▶ **YOUR OBJECTIVE**: From the line with "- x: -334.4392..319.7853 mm" to the line with "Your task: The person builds", retype every line exactly, including those two, and leave out the rest of the data below.

▶ **PROVIDED ENTRIES**:
..........
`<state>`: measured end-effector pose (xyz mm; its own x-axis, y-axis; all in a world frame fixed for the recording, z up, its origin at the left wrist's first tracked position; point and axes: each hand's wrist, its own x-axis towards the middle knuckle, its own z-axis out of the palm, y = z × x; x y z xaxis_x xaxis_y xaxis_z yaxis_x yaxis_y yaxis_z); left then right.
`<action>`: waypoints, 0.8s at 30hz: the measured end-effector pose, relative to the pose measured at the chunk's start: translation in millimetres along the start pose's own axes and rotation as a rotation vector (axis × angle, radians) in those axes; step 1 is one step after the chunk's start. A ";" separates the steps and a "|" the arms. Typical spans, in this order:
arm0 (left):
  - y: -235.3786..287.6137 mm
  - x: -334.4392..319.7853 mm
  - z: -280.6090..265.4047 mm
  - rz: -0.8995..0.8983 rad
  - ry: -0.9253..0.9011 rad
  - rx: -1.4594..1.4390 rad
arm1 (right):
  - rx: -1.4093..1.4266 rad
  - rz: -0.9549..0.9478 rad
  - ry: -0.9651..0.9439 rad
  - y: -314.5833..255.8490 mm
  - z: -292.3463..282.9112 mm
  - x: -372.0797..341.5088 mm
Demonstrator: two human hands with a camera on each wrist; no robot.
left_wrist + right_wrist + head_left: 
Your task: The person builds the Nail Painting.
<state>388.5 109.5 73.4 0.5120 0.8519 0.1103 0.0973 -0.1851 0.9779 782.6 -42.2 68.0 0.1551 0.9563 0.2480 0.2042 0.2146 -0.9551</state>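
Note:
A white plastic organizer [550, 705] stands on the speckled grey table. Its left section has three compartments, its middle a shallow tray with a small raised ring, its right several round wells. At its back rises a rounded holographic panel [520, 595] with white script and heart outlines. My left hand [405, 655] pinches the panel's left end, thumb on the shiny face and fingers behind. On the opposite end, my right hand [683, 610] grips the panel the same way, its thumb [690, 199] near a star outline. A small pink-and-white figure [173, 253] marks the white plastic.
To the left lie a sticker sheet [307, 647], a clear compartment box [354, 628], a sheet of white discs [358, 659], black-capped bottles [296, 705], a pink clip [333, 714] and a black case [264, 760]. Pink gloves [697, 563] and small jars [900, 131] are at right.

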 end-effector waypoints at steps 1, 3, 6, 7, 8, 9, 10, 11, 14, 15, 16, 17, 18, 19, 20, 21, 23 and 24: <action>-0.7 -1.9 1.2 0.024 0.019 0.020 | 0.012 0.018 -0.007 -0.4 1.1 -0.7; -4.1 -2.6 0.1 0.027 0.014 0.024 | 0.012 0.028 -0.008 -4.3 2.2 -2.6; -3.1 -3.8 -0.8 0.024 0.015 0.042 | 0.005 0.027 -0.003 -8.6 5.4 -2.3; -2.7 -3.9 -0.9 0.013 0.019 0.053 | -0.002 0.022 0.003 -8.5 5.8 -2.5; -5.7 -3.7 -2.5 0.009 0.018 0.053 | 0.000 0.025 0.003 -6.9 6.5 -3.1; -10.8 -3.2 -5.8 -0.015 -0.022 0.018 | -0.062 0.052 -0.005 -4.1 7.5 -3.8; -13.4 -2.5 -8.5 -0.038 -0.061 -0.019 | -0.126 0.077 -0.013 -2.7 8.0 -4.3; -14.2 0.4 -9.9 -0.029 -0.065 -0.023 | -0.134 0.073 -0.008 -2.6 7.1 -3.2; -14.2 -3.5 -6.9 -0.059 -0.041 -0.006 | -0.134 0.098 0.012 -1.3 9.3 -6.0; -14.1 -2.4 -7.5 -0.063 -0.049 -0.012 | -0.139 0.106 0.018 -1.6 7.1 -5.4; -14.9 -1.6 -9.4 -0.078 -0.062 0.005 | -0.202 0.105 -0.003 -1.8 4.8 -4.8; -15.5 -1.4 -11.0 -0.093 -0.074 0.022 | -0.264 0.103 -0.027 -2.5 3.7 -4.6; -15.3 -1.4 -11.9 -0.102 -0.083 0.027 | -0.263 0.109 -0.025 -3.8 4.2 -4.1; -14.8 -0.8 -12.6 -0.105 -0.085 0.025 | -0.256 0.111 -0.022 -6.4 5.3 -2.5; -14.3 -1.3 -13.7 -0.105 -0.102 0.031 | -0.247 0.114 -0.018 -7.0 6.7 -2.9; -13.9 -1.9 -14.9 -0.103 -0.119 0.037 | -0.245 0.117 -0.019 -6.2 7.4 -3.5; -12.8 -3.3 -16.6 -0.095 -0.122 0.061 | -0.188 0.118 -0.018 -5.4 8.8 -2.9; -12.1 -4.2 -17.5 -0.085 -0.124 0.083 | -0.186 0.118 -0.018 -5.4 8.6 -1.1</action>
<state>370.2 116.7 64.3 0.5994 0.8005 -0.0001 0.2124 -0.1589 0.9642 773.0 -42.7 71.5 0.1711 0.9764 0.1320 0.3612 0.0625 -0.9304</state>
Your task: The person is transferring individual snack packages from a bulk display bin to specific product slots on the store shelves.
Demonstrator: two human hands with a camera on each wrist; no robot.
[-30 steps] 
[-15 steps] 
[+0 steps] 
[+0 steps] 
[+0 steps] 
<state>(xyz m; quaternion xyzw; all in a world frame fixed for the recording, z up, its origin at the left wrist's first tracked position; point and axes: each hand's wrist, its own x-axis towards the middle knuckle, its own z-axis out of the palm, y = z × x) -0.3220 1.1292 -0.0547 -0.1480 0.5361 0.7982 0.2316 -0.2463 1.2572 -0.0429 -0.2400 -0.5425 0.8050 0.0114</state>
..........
▶ **RESPONSE**:
  - x: -334.4392..319.7853 mm
  - z: -280.6090..265.4047 mm
  - rz: -0.8995..0.8983 rad
  - ry: -0.9253..0.9011 rad
  - rx: -1.4594..1.4390 rad
arm1 (right):
  - rx: -1.4093..1.4266 rad
  - rz: -0.9549..0.9478 rad
  - ry: -0.9651..0.9439 rad
  - y: -314.5833..255.8490 mm
  - z: -292.3463..282.9112 mm
  - x: -372.0797..341.5088 mm
Demonstrator: two human hands with a camera on each wrist; no robot.
left_wrist + right_wrist + head_left: 
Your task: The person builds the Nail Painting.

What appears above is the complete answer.